翌日、出かけようとする直人をまりあが見送りに出て、玄関で手を握り合ったまま見つめ合っている。
「あ、そーだ!直人さん…」
臣が二人に近づき声を掛けようとすると、隆二が慌ててその手を掴みキッチンへ引っ張っていった。
「邪魔すんなって!」
臣は何も言わず恋人繋ぎしてくる。
「なに?」
「ん?いや、なんかたまにはいいかなって」
「直人さんになに言いかけたの?臣…」
「あれ?なんだっけ?忘れた…」
「大丈夫か?直人さん達に当てられてんのは臣だったりして…どれ?」
隆二が臣のおデコに手を触れた。
「熱はないね」
「なに熱だよ」
「なんだろね?」
散歩中の隆臣とチビ猫が廊下に突っ立って一部始終を眺めている。
「みんな仲良しね」
「ミュー」
「ニャーにゃもお兄ちゃんとダチョウさんしよ♫」
「ニャー」
「んちゅー😘ってできる?」
「ニャン😾」
チビ猫はプイン‼︎っとそっぽ向いて、リビングにある猫専用クッションの中に入って丸くなった。
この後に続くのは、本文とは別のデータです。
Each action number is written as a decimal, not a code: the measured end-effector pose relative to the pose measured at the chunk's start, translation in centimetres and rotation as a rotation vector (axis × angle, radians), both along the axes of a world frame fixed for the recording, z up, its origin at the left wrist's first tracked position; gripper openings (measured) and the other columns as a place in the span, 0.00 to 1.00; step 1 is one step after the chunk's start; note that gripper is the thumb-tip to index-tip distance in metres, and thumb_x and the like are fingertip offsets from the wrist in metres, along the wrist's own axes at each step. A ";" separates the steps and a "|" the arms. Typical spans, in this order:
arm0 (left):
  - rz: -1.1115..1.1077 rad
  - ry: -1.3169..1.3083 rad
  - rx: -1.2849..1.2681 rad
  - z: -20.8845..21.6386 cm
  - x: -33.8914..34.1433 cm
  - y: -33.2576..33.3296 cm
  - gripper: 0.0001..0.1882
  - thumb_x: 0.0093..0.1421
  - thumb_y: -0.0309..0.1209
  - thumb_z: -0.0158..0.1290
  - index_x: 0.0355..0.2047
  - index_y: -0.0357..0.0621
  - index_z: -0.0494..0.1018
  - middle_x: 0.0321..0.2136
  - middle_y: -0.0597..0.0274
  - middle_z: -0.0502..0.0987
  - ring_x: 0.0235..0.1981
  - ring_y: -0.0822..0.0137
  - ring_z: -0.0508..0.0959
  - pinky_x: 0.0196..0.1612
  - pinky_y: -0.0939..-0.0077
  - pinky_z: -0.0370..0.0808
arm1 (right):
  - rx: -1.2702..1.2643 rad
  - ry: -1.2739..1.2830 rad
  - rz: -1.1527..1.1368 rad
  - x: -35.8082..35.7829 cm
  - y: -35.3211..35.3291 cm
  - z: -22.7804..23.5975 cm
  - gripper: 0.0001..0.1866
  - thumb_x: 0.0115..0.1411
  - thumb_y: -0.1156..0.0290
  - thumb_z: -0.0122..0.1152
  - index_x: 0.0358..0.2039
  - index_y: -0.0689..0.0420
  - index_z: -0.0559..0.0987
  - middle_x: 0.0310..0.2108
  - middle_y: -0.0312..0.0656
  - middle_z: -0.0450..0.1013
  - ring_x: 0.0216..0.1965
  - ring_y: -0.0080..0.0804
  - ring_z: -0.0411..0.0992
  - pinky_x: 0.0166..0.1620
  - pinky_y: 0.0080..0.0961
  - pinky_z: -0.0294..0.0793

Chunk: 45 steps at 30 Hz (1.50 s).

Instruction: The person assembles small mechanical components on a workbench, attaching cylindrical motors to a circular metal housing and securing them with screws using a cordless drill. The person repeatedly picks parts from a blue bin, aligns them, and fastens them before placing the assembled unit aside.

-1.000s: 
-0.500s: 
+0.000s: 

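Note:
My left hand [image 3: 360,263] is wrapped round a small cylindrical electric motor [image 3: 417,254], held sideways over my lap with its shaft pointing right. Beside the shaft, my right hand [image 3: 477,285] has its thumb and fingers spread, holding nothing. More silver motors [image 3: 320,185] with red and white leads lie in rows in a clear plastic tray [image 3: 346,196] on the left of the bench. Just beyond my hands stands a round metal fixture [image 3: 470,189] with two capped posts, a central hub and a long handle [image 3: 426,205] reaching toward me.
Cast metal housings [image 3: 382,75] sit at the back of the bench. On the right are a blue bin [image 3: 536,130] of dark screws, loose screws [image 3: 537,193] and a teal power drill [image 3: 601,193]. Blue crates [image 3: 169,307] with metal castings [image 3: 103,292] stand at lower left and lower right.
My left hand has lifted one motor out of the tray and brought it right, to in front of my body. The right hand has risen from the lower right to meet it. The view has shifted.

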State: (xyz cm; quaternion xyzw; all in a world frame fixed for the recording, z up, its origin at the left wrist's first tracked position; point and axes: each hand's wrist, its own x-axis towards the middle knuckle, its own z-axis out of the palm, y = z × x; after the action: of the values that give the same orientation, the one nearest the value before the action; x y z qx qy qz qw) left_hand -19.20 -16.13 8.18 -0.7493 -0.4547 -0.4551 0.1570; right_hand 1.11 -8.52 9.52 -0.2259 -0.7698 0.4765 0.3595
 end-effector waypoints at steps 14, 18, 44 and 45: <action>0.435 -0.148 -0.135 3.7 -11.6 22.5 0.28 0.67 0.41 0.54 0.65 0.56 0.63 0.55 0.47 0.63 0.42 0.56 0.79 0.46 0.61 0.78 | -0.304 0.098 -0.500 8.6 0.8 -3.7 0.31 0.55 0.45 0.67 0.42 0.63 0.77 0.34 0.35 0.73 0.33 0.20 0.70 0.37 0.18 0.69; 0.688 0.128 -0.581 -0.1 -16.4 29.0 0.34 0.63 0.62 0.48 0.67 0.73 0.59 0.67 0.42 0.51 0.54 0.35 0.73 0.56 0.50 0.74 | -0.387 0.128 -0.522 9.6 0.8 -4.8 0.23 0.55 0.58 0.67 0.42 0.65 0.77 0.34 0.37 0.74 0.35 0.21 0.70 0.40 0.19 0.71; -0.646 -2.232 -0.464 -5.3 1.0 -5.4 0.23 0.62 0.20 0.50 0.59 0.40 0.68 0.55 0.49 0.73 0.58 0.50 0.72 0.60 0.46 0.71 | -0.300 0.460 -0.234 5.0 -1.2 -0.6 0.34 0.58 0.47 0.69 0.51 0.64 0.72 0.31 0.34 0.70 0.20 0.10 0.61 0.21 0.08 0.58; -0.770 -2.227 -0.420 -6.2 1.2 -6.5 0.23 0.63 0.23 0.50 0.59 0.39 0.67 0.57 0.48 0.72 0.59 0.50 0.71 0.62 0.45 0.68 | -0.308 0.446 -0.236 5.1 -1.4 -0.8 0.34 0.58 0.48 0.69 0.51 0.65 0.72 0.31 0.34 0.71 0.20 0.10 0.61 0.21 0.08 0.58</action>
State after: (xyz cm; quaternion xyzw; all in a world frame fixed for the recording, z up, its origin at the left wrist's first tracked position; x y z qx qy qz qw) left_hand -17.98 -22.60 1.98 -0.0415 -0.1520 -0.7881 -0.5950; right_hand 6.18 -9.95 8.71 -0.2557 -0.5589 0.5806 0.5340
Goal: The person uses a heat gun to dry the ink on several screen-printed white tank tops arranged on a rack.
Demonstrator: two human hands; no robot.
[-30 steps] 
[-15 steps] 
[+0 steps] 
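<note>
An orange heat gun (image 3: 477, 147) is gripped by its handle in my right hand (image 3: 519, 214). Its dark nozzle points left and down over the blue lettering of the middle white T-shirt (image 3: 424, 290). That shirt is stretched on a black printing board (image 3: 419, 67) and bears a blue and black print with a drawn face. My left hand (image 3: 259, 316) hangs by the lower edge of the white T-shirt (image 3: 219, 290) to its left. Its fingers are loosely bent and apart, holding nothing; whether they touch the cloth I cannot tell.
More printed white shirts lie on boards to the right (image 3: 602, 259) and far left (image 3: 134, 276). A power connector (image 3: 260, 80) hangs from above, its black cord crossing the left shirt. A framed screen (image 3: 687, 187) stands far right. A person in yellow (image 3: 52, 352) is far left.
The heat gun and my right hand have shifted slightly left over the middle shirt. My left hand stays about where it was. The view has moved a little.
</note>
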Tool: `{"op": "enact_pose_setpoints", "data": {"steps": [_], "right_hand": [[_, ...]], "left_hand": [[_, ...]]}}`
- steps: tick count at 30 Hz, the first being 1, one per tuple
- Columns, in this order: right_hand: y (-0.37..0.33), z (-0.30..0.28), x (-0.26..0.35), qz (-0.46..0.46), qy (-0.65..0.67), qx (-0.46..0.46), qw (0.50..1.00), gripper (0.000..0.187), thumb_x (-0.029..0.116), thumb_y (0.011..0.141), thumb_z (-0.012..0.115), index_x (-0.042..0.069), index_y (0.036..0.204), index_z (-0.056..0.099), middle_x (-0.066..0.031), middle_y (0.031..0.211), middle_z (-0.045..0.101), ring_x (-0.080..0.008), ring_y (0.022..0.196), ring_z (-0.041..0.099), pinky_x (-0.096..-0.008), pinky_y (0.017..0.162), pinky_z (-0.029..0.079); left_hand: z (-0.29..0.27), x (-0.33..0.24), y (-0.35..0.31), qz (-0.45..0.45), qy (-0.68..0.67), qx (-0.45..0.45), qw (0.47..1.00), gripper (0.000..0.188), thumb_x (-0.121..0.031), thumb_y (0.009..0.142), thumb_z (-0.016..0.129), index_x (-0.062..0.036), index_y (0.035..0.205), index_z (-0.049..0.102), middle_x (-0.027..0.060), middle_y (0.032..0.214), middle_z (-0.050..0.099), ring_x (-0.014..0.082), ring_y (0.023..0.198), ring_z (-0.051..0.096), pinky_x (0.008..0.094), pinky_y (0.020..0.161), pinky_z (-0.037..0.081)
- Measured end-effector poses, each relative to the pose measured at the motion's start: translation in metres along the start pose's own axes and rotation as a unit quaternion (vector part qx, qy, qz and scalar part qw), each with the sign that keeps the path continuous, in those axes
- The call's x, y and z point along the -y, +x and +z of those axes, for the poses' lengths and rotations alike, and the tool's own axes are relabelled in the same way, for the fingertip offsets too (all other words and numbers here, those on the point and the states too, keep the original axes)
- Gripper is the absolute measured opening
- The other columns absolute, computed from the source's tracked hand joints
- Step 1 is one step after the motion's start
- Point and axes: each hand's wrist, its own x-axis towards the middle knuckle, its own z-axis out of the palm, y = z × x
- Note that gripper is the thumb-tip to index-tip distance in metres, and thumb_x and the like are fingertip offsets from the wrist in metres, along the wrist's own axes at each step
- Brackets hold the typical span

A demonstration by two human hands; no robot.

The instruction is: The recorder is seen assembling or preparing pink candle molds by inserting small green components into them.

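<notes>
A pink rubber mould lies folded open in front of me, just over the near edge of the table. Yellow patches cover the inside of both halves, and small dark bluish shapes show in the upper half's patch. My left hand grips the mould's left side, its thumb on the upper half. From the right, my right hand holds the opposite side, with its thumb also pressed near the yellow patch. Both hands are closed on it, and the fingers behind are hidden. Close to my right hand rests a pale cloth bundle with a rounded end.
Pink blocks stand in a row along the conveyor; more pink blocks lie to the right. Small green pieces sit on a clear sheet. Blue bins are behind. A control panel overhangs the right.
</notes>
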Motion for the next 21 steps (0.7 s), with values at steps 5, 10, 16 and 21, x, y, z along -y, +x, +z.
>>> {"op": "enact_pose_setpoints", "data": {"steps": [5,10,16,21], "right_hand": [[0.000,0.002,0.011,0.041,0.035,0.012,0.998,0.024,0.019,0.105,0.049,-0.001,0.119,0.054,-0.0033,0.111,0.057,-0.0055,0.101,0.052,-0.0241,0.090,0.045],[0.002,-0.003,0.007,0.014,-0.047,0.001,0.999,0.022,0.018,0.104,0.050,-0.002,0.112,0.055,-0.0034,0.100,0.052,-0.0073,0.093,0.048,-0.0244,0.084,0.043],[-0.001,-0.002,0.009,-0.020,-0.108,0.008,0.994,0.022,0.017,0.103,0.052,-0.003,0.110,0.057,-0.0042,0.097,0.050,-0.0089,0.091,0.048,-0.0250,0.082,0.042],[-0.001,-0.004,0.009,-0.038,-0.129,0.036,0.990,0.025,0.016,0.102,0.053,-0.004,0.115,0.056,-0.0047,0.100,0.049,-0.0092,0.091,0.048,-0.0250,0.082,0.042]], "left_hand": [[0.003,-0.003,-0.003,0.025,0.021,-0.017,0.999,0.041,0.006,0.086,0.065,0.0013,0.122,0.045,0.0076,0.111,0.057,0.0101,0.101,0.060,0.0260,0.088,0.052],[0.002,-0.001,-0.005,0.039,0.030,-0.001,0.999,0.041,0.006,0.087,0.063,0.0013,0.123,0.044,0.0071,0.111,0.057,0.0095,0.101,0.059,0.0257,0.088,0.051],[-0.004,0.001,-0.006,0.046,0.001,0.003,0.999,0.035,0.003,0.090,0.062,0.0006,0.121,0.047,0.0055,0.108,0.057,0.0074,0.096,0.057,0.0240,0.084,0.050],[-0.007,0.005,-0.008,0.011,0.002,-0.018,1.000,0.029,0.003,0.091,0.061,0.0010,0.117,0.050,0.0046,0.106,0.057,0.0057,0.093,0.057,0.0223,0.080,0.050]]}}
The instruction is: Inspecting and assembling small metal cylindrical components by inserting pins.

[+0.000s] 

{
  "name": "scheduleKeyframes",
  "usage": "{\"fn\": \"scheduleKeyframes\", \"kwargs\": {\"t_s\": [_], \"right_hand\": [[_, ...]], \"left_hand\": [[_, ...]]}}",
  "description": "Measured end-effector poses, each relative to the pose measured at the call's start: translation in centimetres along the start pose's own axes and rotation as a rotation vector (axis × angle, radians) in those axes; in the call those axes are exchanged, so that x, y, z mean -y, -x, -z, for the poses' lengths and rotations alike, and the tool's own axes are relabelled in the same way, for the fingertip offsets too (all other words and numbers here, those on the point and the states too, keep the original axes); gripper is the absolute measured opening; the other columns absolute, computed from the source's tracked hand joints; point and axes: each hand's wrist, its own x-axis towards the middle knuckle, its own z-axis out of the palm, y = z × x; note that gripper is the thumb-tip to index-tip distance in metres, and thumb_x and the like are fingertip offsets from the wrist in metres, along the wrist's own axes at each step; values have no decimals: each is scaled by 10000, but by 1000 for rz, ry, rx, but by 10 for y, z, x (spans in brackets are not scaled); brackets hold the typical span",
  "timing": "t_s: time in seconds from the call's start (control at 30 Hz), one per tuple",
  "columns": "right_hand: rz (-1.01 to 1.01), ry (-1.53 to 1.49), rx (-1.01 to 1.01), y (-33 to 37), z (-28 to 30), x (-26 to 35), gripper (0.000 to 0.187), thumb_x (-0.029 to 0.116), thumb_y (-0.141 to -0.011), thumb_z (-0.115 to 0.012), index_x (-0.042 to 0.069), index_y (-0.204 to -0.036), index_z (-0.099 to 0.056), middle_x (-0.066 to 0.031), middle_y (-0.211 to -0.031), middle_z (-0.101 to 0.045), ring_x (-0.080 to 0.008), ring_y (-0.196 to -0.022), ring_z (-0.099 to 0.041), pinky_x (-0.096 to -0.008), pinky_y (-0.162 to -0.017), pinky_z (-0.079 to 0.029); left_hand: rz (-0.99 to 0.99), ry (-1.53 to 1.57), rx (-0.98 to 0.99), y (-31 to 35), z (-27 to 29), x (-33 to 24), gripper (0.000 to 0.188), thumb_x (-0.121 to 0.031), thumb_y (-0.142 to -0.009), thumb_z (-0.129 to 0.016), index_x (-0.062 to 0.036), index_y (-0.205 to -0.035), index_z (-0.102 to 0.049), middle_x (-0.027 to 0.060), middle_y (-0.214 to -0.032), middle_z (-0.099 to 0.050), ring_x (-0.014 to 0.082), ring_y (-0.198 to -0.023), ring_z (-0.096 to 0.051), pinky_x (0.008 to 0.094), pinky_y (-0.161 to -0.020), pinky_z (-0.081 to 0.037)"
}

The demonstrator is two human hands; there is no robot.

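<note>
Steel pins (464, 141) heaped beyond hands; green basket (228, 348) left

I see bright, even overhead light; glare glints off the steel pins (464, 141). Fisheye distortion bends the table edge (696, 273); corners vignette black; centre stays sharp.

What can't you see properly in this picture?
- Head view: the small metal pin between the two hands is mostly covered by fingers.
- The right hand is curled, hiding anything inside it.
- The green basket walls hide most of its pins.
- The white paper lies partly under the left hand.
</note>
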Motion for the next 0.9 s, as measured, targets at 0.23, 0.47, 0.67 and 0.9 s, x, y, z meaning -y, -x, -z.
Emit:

「ニャーにゃ、ダチョウさんやなのね?お兄ちゃん泣くよ」
「ゴロゴロ…」
チビ猫はクルンっとお腹を見せた。
「ニャーにゃ…」
隆臣は手に持っていたハムスターのぬいぐるみに話しかけた。
「ゴッちゃん、どう思う?」
ぬいぐるみはなにも答えない。
「ゴッちゃんもイヤイヤなの?」
しばらくチビ猫とぬいぐるみを交互に見ていた隆臣が、キッチンへ向かいながら大きな声を出した。